RICHARD HAUSKNECHT, MD The Mount Sinai School of Medicine
Scituate, R.I.
Jennifer Baumgardner advocates efforts to engage young women in the struggle. My experience suggests that young men can be targeted too. Hearing Molly Yard of NOW speak, and other campus activism, helped propel me to take part in clinic defenses, marches on DC and years of NARAL donations.
ELIOT LEVINE
BAUMGARDNER REPLIES
New York City
As I made clear in my article, the ads Devito/ Verdi created for PEP are truly great. However, these great ads don't have broad or effective distribution except in San Francisco and New York City, two cities with excellent access to abortion (as Alan Sagner points out). In other words, the ads won't fulfill PEP's stated mission "to energize younger women and develop the next generation of leaders." Especially when they can't even get the ads on the air.
The antichoice groups have had better luck getting their ads shown. Therefore, I have to disagree with Amanda Peterman of Michigan Right to Life when she asserts that her side is the victim of network squeamishness, too. Their antichoice ads were pulled not for being controversial but because they made false claims about then-Representative (now Senator) Debbie Stabenow's voting record on late-term abortions. (The ads claimed Stabenow voted against banning the procedure. Sadly, Stabenow stated that she "has repeatedly supported legislation to ban all late-term abortions…unless a doctor says that the health or life of the mother is in serious danger.")
I agree with Ellen Chesler that the members of PEP believe in both grassroots organizing and advertising. But the PEP project has accomplished primarily the glitzy-ads part of the equation at the expense of efforts to build consciousness (and recruit young activists) through painstaking person-to-person organizing. Further, there is ample evidence that the "grassroots" (i.e., younger women–the majority of those who have abortions) are not really listened to by this prochoice establishment.
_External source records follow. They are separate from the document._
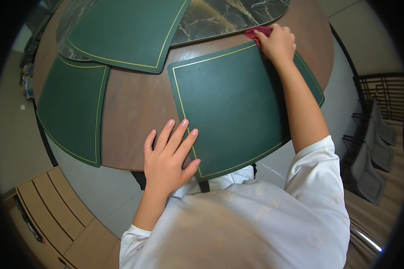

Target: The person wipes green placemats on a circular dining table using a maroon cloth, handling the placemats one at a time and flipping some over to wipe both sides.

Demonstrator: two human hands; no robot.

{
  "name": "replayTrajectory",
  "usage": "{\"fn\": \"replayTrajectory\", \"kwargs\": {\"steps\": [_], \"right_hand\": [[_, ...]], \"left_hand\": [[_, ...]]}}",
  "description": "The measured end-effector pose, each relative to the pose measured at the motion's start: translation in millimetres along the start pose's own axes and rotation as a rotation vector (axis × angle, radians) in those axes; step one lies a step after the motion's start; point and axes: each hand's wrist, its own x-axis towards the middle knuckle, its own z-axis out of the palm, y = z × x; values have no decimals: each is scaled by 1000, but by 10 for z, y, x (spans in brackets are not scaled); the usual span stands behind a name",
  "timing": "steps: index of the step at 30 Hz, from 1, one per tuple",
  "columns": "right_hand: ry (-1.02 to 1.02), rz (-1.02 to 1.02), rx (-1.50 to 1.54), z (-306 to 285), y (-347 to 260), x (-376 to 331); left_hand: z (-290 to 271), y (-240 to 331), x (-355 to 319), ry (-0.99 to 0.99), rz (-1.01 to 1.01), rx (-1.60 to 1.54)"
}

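Observation:
A dark green placemat [229,103] with a thin gold border line lies on the brown round table [130,107] in front of me. My left hand [163,157] is spread over the table's near edge, its fingertips at the mat's left border and nothing in its grasp. At the far right corner of the mat, my right hand [279,45] is closed on a dark red cloth [255,34]. My right forearm crosses over the mat and hides part of its right side.
A second green mat [74,107] lies to the left. A third [125,33] rests partly on the dark marble-patterned turntable [229,18]. Grey chairs [368,172] stand at right beyond the table, and a wooden slatted cabinet [54,206] is at lower left.

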Motion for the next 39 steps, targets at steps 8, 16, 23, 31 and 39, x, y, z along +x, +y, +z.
{"fn": "replayTrajectory", "kwargs": {"steps": [8,16,23,31,39], "right_hand": [[-77,326,-9,6,432,472],[30,475,-28,67,358,415],[-29,150,214,-38,535,28],[80,-213,271,-106,299,-861],[-49,-634,659,-496,-1043,-2097]], "left_hand": [[1,7,11,44,-4,5],[16,15,16,88,21,6],[68,16,-2,124,37,35],[70,43,-11,168,63,21],[230,-93,-93,411,108,-5]]}}
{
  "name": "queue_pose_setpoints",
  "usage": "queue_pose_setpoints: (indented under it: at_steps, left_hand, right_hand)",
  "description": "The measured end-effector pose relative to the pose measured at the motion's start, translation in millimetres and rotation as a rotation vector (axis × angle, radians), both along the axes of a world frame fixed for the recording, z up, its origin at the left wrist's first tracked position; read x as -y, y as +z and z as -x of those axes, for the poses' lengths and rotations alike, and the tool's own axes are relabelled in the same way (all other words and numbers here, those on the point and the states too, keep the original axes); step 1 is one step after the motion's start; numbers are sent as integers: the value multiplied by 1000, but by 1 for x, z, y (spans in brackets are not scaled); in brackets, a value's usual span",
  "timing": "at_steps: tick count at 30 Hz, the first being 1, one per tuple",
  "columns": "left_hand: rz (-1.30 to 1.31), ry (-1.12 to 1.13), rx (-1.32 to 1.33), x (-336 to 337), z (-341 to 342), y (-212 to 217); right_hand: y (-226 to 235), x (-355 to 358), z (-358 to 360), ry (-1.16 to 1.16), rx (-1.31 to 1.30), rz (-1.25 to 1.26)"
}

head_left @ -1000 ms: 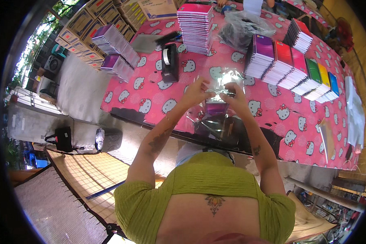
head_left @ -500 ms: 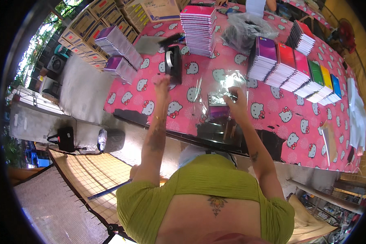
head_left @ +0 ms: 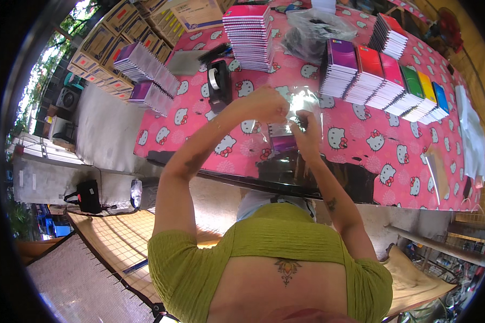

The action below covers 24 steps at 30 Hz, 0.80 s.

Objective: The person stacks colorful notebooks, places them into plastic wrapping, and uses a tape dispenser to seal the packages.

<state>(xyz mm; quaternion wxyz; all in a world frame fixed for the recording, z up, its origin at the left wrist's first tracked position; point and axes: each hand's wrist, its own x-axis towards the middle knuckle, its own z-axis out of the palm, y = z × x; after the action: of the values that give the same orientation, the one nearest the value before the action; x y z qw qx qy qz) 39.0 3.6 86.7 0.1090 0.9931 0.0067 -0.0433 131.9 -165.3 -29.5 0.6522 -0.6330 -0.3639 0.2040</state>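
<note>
both hands (head_left: 285, 116) hold clear bag (head_left: 302, 105); tape dispenser (head_left: 219, 83) beside.

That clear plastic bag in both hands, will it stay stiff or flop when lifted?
The clear plastic bag looks thin, crinkled and shiny, so probably floppy and slippery. Both the left hand and right hand pinch it, suggesting one grip wouldn't steady it.

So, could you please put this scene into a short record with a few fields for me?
Setting: table with pink cartoon-cat cloth
Left hand: pinching the top of a clear plastic sleeve
Right hand: gripping the same sleeve lower down
Below the hands: purple notebook on the cloth
Nearby: black tape dispenser; tall stack of notebooks; row of coloured notebook stacks; cardboard boxes
</note>
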Motion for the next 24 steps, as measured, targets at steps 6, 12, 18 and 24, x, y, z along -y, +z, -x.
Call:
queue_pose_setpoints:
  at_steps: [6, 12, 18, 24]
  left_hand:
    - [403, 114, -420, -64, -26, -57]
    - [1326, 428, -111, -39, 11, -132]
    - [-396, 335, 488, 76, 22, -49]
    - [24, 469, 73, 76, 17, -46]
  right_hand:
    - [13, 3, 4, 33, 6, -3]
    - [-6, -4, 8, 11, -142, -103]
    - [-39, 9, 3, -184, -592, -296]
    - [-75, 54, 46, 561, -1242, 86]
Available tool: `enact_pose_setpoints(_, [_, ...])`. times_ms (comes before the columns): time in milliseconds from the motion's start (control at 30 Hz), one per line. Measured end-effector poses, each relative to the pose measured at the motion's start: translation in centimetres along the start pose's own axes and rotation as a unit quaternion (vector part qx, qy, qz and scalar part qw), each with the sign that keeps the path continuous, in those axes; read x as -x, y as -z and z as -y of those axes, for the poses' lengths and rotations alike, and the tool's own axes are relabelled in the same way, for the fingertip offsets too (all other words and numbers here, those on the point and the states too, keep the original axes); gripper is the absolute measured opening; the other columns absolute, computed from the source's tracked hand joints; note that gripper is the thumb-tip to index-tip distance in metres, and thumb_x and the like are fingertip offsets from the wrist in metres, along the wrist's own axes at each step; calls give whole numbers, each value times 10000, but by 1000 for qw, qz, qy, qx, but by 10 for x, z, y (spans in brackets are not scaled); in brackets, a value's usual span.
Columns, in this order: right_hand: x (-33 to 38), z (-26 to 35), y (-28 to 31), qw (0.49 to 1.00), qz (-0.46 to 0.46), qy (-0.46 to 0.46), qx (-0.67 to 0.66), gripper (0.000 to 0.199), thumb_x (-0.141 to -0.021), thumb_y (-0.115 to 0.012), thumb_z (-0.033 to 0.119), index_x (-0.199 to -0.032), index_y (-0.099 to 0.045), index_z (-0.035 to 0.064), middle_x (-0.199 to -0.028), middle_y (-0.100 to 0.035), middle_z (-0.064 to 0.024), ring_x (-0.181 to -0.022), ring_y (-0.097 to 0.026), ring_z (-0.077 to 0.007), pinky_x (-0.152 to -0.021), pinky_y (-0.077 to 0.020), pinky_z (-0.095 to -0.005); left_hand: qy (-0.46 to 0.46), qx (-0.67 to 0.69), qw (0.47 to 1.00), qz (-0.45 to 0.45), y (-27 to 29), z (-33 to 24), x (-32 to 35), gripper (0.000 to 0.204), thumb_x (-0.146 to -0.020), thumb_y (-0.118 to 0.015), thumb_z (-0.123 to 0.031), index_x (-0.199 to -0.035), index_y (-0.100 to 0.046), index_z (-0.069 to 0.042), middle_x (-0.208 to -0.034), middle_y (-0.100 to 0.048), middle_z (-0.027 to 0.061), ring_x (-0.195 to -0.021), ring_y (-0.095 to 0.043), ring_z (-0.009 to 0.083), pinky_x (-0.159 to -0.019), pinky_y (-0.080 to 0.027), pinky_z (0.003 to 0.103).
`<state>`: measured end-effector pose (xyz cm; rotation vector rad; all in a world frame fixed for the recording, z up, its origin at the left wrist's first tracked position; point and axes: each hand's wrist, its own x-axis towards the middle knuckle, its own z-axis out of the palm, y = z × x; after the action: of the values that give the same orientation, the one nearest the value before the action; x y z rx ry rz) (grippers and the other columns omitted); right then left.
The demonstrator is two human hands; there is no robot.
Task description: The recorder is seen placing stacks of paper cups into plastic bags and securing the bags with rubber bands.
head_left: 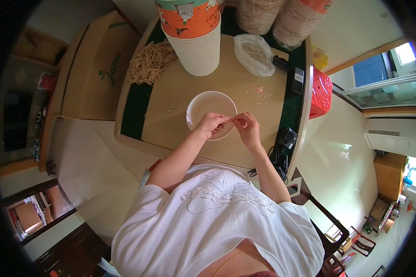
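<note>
Over the near right rim of a round white paper tub [207, 100], my two hands meet fingertip to fingertip. My left hand [211, 126] is closed in a pinch, partly covering the tub's opening. Closed as well, my right hand [247, 128] pinches at the same spot, just outside the rim. Whatever lies between the fingers is too small to make out. A thin beige cord [170, 109] lies loosely on the board left of the tub. Small pink and white beads [260, 92] are scattered to the right.
A tall stack of paper tubs [198, 51] stands behind, beside a heap of beige cord [152, 62]. At the back right are a clear plastic bag [254, 54] and wrapped tub stacks [300, 21]. Black adapters [290, 137] and cables line the right edge. A cardboard box [94, 69] stands left.
</note>
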<state>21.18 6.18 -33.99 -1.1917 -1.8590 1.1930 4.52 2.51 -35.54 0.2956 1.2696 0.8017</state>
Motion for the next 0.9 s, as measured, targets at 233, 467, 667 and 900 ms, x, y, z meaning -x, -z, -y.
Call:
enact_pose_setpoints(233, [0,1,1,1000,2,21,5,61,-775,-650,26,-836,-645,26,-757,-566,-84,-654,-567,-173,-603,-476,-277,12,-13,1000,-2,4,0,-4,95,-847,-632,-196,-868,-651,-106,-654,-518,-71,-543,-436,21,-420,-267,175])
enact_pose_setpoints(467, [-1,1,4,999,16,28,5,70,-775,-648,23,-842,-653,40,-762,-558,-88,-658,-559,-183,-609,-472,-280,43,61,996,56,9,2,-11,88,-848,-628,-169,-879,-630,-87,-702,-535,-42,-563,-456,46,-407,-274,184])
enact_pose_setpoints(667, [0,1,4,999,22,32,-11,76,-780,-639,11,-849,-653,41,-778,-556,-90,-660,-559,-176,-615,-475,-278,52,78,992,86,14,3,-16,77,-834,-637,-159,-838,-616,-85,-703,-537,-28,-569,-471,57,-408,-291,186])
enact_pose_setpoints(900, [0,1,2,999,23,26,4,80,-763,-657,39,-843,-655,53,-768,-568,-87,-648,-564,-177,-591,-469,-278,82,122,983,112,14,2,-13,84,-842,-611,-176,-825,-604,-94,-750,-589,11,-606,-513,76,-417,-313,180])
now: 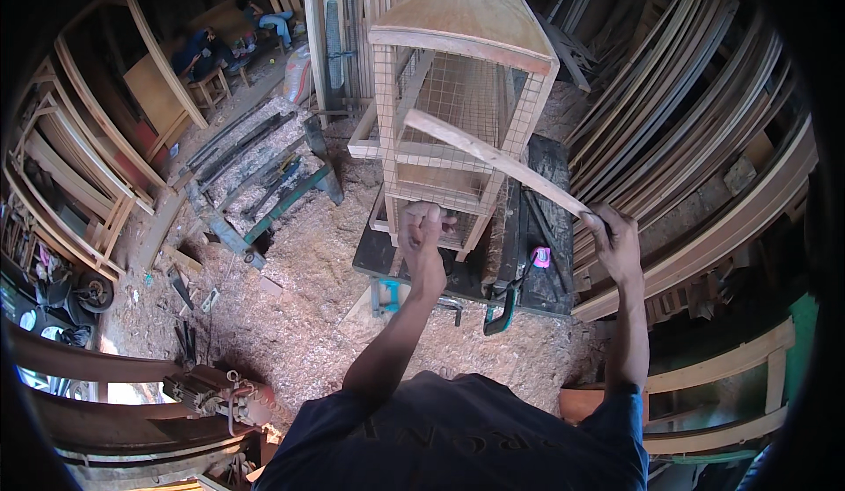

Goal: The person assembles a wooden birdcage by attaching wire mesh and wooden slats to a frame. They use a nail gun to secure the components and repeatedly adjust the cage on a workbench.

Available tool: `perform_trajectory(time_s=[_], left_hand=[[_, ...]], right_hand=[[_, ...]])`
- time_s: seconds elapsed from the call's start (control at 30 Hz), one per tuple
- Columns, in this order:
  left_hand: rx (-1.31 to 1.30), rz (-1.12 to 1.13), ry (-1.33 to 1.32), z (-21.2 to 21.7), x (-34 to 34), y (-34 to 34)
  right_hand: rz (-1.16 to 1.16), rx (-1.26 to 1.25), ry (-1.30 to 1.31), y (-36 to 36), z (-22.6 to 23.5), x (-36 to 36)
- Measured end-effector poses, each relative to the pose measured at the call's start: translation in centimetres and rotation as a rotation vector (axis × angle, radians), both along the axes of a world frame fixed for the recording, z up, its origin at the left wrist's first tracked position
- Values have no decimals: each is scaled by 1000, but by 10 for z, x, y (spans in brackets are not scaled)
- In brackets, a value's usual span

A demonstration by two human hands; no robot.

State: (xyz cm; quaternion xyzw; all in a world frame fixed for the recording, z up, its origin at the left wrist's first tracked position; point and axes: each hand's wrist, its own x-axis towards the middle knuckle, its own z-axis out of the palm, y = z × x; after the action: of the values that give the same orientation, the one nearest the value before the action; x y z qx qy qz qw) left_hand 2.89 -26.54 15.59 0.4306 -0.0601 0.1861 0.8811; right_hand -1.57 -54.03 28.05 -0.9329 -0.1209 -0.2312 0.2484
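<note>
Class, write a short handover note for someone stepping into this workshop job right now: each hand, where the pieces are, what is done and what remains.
Left hand: gripping the bottom front rail of the wooden cage.
Right hand: holding one end of a thin wooden strip, which slants across the cage front.
Cage stands upright on the dark workbench, wire mesh and top board already on.
The strip looks loose, not yet fastened.

cage top cut off, bench mostly hidden beneath it

A pale sack with reddish print stands on the floor against upright boards, upper left of centre. No labels, signs or screens show.
</note>
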Motion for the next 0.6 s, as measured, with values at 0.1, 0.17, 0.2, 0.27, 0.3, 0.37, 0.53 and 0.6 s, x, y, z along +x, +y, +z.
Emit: perform_trajectory(time_s=[0.1,0.17,0.2,0.27,0.3,0.37,0.53,0.6], left_hand=[[-37,42,61,-6,35,-4],[-98,22,135,-13,59,-5],[-93,23,110,-17,70,-7],[-79,19,157,-25,89,-8],[-83,27,117,-30,96,-9],[-80,27,127,-35,107,-7],[-235,-38,50,-43,120,4],[-339,-174,-45,-45,123,10]], right_hand=[[129,-118,34,11,-3,47],[105,-203,32,17,-14,76],[141,-229,-8,19,-20,87],[93,-286,-29,19,-33,106],[51,-319,6,18,-39,112],[146,-326,-110,15,-48,121],[97,-383,-119,16,-57,119],[119,-364,-139,20,-57,117]])
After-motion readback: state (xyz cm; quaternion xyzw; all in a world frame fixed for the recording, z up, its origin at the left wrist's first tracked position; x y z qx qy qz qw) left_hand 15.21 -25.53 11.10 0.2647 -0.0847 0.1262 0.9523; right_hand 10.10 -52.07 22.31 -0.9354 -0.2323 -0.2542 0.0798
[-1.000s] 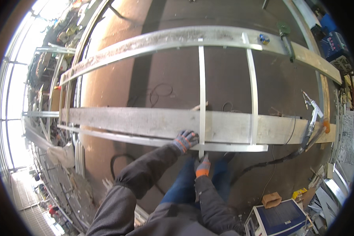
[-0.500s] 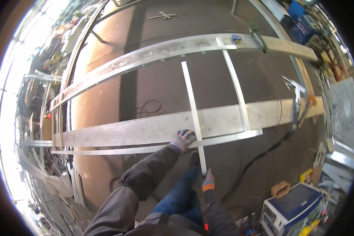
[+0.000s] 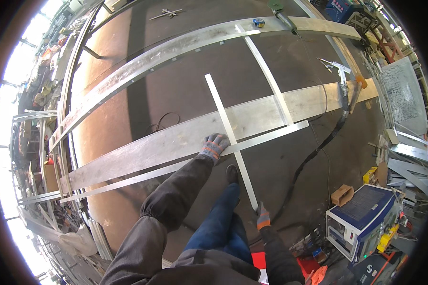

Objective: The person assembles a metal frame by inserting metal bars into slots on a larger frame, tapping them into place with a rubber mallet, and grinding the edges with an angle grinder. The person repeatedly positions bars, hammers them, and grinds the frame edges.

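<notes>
A thin pale metal bar (image 3: 223,114) runs away from me, lying over a wide flat beam (image 3: 176,138) and a long narrow metal rail (image 3: 142,177). My right hand (image 3: 263,217), in a grey and orange glove, is closed round the bar's near end. Just left of where bar and rail cross, my gloved left hand (image 3: 214,146) grips the rail from above, its bent fingers reaching onto the beam; its thumb is hidden. Farther right, a second pale bar (image 3: 268,78) spans from the rail to the far beam (image 3: 185,42).
A blue tape measure (image 3: 258,22) and a green-ended clamp (image 3: 284,20) are at the far beam. A welding torch (image 3: 342,73) with black cable (image 3: 314,154) lies to the right. At lower right stands a blue-topped machine (image 3: 364,209) bearing a brown block (image 3: 342,195).
The bar in my right hand has slid toward me across the rail, so more of it sticks out on the near side. My left hand stays at the rail. The view has shifted and turned.
</notes>
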Available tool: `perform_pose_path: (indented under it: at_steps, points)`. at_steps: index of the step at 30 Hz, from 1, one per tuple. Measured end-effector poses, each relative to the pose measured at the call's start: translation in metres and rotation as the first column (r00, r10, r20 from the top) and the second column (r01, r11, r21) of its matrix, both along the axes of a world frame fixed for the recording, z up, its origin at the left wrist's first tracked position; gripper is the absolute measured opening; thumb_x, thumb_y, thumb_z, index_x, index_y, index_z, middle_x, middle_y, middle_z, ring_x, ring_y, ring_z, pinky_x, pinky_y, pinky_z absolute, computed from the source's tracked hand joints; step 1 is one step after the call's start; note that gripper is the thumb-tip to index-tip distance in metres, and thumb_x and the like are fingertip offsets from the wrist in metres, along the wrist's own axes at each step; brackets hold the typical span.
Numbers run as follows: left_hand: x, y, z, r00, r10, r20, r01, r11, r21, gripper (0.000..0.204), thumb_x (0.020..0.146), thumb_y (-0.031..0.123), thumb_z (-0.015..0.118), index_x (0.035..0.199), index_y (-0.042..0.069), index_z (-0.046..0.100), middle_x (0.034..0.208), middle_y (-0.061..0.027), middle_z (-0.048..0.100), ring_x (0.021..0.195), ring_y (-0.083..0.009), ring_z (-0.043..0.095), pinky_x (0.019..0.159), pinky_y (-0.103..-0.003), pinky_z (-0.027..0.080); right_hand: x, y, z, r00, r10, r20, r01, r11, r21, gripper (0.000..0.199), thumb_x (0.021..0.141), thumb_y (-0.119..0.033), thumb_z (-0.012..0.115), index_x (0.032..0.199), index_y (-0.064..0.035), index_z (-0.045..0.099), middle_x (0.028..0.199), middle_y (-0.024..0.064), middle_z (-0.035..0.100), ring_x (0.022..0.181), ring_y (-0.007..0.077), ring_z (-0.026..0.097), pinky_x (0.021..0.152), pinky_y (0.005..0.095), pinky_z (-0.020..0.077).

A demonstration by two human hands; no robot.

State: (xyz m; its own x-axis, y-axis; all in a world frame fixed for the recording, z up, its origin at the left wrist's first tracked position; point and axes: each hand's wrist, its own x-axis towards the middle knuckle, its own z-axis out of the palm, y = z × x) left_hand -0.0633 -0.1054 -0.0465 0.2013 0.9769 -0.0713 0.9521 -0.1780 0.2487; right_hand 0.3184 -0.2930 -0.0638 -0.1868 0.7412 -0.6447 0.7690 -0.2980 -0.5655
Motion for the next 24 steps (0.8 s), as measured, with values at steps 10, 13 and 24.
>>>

A 24-year-old PEP fellow named Rebecca Gurney, for instance, initiated several projects to increase the connection between PEP and younger women (the presumed-ignorant target audience of the ads). She developed a mentoring network, among other projects, but none of her suggestions were taken. Amy Richards, who helps administer an abortion fund for young women via Third Wave Foundation, wrote a letter encouraging PEP to include young women in their leadership and strategy-building in 1996, at PEP's inception. Richards received no response. (Third Wave is listed cosmetically as part of the PEP coalition, but it has no decision-making power.)
I wrote my article before Bush became President, and I almost pulled it because it felt odd to criticize some of the most important organizations providing and preserving abortion rights now that these rights are threatened more than ever. My decision not to was vindicated by the letters in response. They reveal PEP's delusion that a New York- and San Francisco-oriented ad campaign with virtually no input by younger women or men is an effective way to reach those people and ignite the prochoice majority. If anything, the ads worked to take votes from Nader (which, as Stephanie Luce points out, alienated some lefty female voters). Bush, on the other hand, received 49 percent of the white female vote. While researching the strategies and makeup of the entrenched prochoice groups and PEP, I discovered that some constructive criticism about the efficacy of this expensive undertaking was in order. I think there's a place for thoughtful critique within the movement, and I offer my article in that spirit. I do believe that we can maximize a prochoice majority, and I support ongoing efforts to do so.